HOW THE OLD WEST AND MODERN LANDUSE ARE SIMILAR
The old prospector no longer gave a hoot about all the talk of getting rich during the 1849 gold rush. No matter how he looked at it, it was dang hot and ugly mean in the western desert, and he’d not had a decent drink of water or a good meal in days. He was hot and tired; his mule was dragging; and his supplies were about gone. He was having about as much fun as a jack rabbit at a coyote picnic.
With no gold in his pockets, he gave up for the day and settled in next to a ledge of rocks that provided some shade. He tipped back his sweaty worn-out hat and began to collect a few rocks to make a small fire ring. The last of his hard-tack would taste mighty fine about now and he still had one can of beans to heat up. Then it struck him like a mule kick in the butt! His fire ring of rocks was the best gold ore he’d ever seen. He was suddenly going to be a rich man living the life of luxury.
The old prospector was a “discoverer.” Discoverers are those that find the ore or the strike, but usually don’t have the capital to develop a gold (or silver) mine. Sometimes in the 1800’s it was common to have to sink a shaft 200 – 300 feet or more to get the “good stuff.” So the discoverer would sell out to the developer, who did have the money, manpower and backing to fully develop the mine.
Of course, all this while the merchants — the business men who brought the shovels, beans, bullets and other supplies that miners needed – were establishing the long-term trade and supply routes to build this country while supporting the mining development. It all came together, the discoverers, the developers and the merchants. Today, landuse is not much different.
In short, the discoverers in landuse are the local folks who are “prospecting” their way through the maze of government, just trying to recreate and enjoy the great outdoors with their toys. Discoverers find problems (bad government decisions, unnecessary road closures, unwarranted gates, etc.), then bring in the developers (larger landuse organizations) to help out. Merchants are the off-road businesses of today who support the developers. It all comes together – just like in the mining days of the “old west.”
Allow me to break this down for you a bit more. Let’s take the example of a “local Joe,” just a lone-ranger kind of recreationist, who finds that his favorite trail is being closed up tighter than a tick on a hound dog. He makes a few phone calls; writes a couple letters; and gets the typical run-around. So then he moves it up a notch and finds a local club to engage in the fight. “Local Joe” is our prospector who gets things started with his local knowledge, expertise and passion – he’s the discoverer.
Soon it becomes evident that professional help and perhaps even legal advice might be crucial in saving this trail, so the locals reach up to the bigger organizations at the state, regional and national levels – the developers with the money (hopefully everyone has been joining and supporting these bigger organizations so they do have some strength).
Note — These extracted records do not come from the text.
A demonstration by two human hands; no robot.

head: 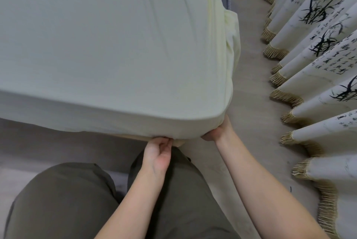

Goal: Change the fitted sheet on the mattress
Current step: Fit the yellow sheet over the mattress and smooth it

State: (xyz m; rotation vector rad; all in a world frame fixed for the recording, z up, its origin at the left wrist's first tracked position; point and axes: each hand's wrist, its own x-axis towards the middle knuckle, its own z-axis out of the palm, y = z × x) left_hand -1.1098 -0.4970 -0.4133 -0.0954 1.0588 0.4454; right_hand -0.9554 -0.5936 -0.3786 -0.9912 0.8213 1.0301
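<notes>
At the bed's near right corner, pale yellow fitted sheet (116,45) stretched over top and down both sides, mattress hidden beneath. Left grip (157,154) clenched on the sheet's lower hem along the near edge, fingers curled, pinching fabric. Right grip (216,132) tucked under the corner just beside it, fingers out of sight; grasping or released, cannot tell. Fringed bamboo-print curtain (318,49) along the wooden floor (251,88), right side.
</notes>
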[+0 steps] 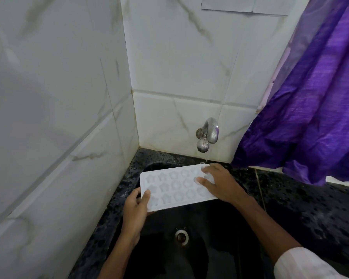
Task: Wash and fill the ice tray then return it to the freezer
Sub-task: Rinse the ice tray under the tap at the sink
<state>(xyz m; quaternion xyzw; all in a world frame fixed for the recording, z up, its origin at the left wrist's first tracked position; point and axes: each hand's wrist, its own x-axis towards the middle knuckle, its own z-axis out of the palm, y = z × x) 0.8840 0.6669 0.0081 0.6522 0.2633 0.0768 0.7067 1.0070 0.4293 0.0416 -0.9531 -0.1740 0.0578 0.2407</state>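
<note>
Ice tray, one white flat rectangular mould, is held level above the black sink, its cavities facing up. The cavities sit in three rows of about five, star shapes toward the left grip and rounder flower-like shapes toward the right. The left hand closes its grip on the tray's left short edge, thumb on top and fingers beneath. The right hand lies on the tray's right end with fingers spread flat over the cavities, palm down; whether it clamps the edge I cannot tell. Just beyond the right grip a thin stream falls from the single chrome tap onto the tray's far right corner. One drain sits below both grips. A purple curtain hangs right of the right grip, above the speckled tabletop.
</note>
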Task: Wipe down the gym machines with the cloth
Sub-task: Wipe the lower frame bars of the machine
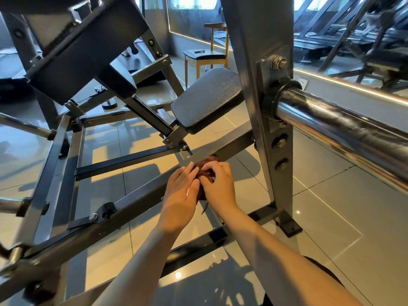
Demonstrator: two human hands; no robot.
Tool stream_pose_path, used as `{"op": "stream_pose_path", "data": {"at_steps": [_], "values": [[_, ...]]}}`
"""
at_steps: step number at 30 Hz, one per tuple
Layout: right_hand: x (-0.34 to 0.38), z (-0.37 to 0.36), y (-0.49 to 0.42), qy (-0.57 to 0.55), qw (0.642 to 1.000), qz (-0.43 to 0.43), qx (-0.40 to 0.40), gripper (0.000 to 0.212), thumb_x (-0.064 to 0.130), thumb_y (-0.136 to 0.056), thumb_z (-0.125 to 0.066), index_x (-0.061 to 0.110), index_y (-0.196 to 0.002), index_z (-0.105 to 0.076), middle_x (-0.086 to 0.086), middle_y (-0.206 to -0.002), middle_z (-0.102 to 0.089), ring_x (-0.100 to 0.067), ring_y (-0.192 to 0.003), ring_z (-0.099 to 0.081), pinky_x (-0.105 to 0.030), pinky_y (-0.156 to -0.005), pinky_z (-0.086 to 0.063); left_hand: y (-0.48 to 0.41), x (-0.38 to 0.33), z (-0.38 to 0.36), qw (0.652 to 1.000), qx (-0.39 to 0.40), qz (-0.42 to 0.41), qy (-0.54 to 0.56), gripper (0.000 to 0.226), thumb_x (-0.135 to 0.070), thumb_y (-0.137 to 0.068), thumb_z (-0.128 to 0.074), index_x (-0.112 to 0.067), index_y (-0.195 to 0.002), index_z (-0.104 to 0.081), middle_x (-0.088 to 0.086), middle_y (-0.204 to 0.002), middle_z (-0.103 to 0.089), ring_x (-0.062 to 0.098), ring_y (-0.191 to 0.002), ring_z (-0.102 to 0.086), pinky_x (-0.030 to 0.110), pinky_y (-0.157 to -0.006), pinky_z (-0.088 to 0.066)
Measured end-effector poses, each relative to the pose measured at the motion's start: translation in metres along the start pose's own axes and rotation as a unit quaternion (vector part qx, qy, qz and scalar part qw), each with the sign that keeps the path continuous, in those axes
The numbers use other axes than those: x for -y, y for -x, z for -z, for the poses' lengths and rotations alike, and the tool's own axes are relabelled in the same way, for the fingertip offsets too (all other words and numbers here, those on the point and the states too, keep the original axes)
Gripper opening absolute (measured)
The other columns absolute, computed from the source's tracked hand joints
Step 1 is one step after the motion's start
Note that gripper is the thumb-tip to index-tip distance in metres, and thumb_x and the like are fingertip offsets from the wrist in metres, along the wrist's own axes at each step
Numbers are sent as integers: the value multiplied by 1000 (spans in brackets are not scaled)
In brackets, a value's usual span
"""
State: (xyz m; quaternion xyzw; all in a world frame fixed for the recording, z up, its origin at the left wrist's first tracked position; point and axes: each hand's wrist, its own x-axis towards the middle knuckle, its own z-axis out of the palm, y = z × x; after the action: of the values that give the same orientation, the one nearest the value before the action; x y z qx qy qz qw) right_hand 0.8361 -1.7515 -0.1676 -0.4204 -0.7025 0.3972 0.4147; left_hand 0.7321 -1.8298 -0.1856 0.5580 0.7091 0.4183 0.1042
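Two bare forearms reach up from the bottom edge of the view, over a glossy beige tiled floor (320, 195). They meet at a slanted grey square-section steel bar (136, 195) of the gym machine's base frame.

The left hand (180, 195) lies on that bar. Its grip is apart: the fingers are straight and close together, and their tips touch the side of a crumpled dark reddish-brown cloth (206, 165). The right hand (218, 186) sits just beside it, with its grip clamped on the cloth and its fingers curled over the bunched fabric. The cloth sits on the bar's upper stretch, between the two hands. It is pressed against the bar's top face, and a loose thread hangs below the bar's lower edge.

Past the hands, the bar runs on to a tall grey steel upright post (254, 62) studded with hex bolts. A thick polished chrome sleeve bar (331, 124) juts from the post toward the right edge. Left of the post, a black padded rectangular seat (207, 98) tilts on its bracket above the frame.

Farther back, a yellow-legged wooden chair with a dark seat (205, 55) stands on the floor beside a wall mirror (353, 29) edged with a strip of light.
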Motion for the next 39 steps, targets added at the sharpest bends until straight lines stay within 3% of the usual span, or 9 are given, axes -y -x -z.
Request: {"op": "stream_pose_path", "data": {"at_steps": [4, 9, 11, 14, 17, 22, 28, 34, 39], "values": [[-1, 14, -6, -52, 998, -17, -26, 14, 14, -96, -66, 21, -108, -64, 1, -126, -43, -8, -108, -52, 5, -75, -39, 0, -1, 4, 1000, 7, 2, 13, 49, -47, -107, -29, -33, -152, -41, -24, -157, -27, -4, -148, -11, 17, -119, -3], [0, 20, -17, -130, 983, -56, -119, 36, 12, -94, -68, 27, -119, -46, 2, -122, -52, -13, -111, -57, -19, -84, -55, 2, -2, 6, 999, 28, 18, 11, 53, -50, -103, -26, -36, -153, -35, -29, -157, -19, -11, -146, -4, 13, -116, 1], [1, 9, -10, -94, 986, -31, -131, 31, 12, -96, -64, 27, -117, -47, 1, -120, -56, -15, -112, -57, -16, -84, -52, 2, -2, 3, 1000, 19, 14, 13, 50, -47, -105, -28, -36, -153, -36, -30, -156, -19, -12, -146, -3, 14, -117, 1], [0, -4, 0, -61, 995, -29, -73, 24, 12, -97, -63, 30, -109, -51, 3, -116, -59, -13, -106, -57, -13, -79, -48, 2, 2, -1, 1000, 1, 6, 19, 45, -41, -108, -32, -34, -152, -40, -25, -158, -24, -6, -150, -8, 23, -122, -3], [-3, -9, 14, -100, 992, -82, 5, 24, 8, -97, -61, 31, -101, -54, 5, -106, -63, -17, -98, -64, -30, -79, -60, 2, 3, -2, 1000, -12, 2, 20, 43, -39, -109, -35, -32, -150, -45, -21, -160, -29, -3, -151, -13, 22, -122, -6], [3, 20, -12, -198, 970, -96, -101, 28, 3, -98, -56, 26, -114, -58, 7, -111, -60, -9, -103, -60, -18, -78, -56, 1, 5, 3, 1000, 4, -4, 7, 45, -45, -108, -31, -35, -151, -42, -27, -155, -28, -12, -145, -10, 18, -119, -5], [8, -10, 0, -138, 986, -74, -51, 36, 3, -94, -61, 39, -102, -57, 3, -122, -56, -9, -108, -55, -12, -75, -46, 0, 4, -1, 1000, -16, 5, 13, 45, -43, -108, -31, -32, -149, -46, -25, -155, -30, -9, -145, -13, 17, -119, -6], [10, 14, -14, -154, 976, -85, -129, 26, 2, -94, -61, 27, -101, -67, 13, -102, -64, -2, -96, -59, -11, -72, -51, 1, 4, 7, 1000, 21, 8, 11, 48, -45, -106, -30, -34, -151, -41, -26, -157, -26, -18, -142, -6, 10, -115, -2], [10, -5, -4, -125, 980, -69, -138, 25, 8, -98, -59, 25, -115, -66, 3, -121, -58, -8, -109, -56, 0, -70, -46, 1, 2, 1, 1000, 11, 17, 9, 48, -46, -105, -28, -37, -151, -38, -31, -154, -21, -29, -135, 2, 3, -111, 3]]}}
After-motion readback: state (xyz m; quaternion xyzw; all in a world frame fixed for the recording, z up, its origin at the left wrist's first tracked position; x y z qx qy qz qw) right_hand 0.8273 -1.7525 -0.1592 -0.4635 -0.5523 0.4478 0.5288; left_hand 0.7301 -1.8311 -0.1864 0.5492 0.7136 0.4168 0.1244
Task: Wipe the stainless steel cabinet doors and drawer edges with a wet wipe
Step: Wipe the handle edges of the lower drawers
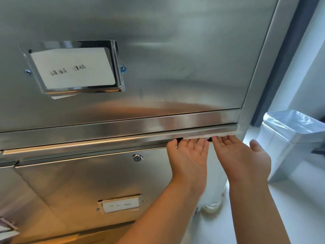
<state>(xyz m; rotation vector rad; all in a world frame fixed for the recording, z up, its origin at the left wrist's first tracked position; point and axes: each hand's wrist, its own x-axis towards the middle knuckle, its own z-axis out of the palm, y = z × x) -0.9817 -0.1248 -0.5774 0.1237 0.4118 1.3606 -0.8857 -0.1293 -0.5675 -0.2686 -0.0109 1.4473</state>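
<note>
A white bin with a clear liner stands on the pale floor.

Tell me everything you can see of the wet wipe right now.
The wet wipe shows only as a thin white strip, stretched flat along the underside of the drawer edge near its right end. The rest is hidden behind that steel lip. The left hand and right hand, palms up and side by side, press it upward, their fingertips tucked under out of sight. Its texture and wetness cannot be judged.
</note>
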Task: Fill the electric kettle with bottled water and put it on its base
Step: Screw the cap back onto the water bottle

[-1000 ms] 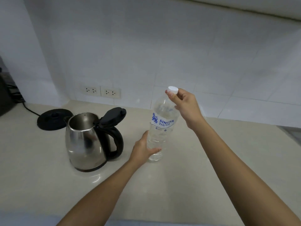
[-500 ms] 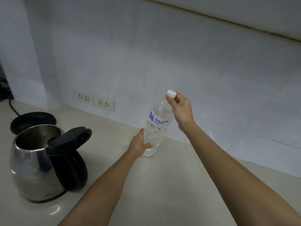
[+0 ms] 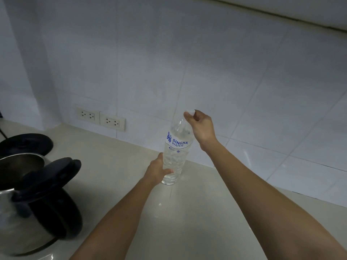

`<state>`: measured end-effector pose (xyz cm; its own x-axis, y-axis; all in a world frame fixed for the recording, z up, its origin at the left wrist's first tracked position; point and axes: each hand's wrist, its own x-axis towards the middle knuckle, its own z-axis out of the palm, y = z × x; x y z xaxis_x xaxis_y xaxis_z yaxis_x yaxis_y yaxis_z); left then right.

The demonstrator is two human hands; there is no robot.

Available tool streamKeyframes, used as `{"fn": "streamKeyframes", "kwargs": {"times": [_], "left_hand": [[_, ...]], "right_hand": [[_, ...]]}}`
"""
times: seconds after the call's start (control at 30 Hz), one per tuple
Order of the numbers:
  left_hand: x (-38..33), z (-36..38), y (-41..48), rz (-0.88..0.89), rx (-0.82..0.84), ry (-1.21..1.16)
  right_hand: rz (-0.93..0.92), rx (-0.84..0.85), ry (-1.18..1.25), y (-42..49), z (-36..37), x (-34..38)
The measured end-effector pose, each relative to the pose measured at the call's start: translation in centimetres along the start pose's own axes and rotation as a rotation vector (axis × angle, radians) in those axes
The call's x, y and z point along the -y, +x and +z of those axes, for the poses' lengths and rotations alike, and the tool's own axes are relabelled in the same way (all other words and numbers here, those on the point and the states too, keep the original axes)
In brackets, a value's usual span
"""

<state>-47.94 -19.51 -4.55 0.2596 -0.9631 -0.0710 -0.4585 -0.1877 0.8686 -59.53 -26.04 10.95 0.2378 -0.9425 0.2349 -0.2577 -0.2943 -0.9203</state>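
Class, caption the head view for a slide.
Left hand holds the bottle, right hand pinches its cap, open kettle beside.

Left hand [image 3: 158, 170] grips low; right hand [image 3: 201, 125] pinches above.

Single wide-angle view, worn on the head. Aimed forward and down across the counter [image 3: 187, 222] toward the tiled wall [image 3: 187, 62]. Close range: left hand [image 3: 159, 169] and right hand [image 3: 201, 126] mid-frame at full reach; kettle [image 3: 18, 222] cropped at left edge.
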Motion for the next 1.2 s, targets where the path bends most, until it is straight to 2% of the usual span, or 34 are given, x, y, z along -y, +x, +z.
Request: {"fn": "streamKeyframes", "kwargs": {"times": [0.27,0.43,0.53,0.67,1.0,1.2], "left_hand": [[-0.7,-0.7,-1.1,-0.017,-0.041,-0.008],[-1.8,-1.6,-2.6,-0.005,-0.014,-0.025],[-2.7,-2.0,-4.2,-0.007,-0.002,-0.033],[-4.0,-3.0,-7.1,0.016,0.02,-0.004],[-4.1,-7.2,-15.6,0.153,-0.065,0.194],[-1.8,-10.2,-23.0,0.275,-0.056,0.203]], "right_hand": [[0.026,0.061,-0.103,-0.1,-0.3,0.9],[0.024,0.256,-0.375,-0.8,-1.2,2.0],[0.035,0.299,-0.527,-2.5,-1.7,2.0],[0.028,0.256,-0.539,-5.4,-1.8,1.6],[-0.091,0.111,-0.582,-14.5,1.3,2.6],[-0.011,0.112,-0.55,-20.5,4.6,3.5]]}}
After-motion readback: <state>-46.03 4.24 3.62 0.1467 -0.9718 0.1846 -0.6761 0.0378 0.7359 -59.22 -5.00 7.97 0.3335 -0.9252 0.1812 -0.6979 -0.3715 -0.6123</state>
Naturally, the merchants – the off-road businesses – are in the game as well by supporting the big orgs and clubs out there prospecting and developing to help keep the gold mine (the sport) alive and well.
It all comes together, just like in the old mining days of the American west. Well, that is to say, if we’re all working together, making the system work, and finding unity in our voices.
If you read my writing very often, you know I love metaphors and analogies. This piece is no different. Here you go. Our freedom to explore is a treasure in this great country of ours. Our recreation is a gold mine, if you will. Be a “discoverer” who works to prospect for new ways to keep our sports alive and our trails open. Join and support the “developers” who are the big orgs helping to support you and your local trails. Finally, buy from “merchants” who support our local, state and national efforts, as we all prospect for a brighter, gold-filled future.